*Problem to work on*: Find every line in the material below with the string "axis" and state how many there are, with no other text.

*Data*:
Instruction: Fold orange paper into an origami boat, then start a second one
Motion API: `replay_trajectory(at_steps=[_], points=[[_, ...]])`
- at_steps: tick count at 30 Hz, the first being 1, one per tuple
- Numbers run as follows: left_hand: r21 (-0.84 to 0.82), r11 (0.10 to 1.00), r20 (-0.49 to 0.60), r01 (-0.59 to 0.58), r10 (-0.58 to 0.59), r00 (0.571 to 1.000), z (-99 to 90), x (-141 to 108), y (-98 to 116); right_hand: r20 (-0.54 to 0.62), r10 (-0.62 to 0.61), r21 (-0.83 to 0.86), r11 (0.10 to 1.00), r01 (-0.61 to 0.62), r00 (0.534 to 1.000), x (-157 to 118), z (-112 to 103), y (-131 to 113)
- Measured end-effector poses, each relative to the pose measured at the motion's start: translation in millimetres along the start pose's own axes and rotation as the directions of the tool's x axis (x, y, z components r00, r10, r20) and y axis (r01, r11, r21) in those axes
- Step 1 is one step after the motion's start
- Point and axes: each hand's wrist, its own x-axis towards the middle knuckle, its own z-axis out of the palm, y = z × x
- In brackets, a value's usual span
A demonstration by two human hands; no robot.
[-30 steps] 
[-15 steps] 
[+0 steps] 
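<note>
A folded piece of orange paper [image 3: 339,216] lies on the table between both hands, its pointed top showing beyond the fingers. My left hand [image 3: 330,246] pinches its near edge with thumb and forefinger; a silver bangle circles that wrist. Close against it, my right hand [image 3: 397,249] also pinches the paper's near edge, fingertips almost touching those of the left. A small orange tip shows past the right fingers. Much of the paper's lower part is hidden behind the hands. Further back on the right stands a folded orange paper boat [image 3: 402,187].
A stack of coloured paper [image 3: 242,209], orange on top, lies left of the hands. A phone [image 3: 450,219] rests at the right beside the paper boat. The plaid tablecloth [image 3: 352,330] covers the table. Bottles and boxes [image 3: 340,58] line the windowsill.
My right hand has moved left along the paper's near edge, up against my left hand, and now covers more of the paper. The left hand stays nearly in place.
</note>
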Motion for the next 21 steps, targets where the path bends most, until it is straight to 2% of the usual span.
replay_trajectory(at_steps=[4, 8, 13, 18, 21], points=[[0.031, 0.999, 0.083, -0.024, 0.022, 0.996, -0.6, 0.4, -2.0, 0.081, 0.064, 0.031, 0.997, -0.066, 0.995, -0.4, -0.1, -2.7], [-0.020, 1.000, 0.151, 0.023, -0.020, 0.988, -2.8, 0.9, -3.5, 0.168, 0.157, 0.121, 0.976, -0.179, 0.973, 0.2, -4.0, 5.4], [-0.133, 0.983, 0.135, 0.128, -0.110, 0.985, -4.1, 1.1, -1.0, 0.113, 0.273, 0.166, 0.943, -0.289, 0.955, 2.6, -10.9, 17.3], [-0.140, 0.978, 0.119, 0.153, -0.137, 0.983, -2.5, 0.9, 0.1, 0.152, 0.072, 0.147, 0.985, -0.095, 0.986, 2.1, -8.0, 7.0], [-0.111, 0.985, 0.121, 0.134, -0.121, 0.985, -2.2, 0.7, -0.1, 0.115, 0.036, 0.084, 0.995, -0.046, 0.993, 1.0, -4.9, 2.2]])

*Result*: 2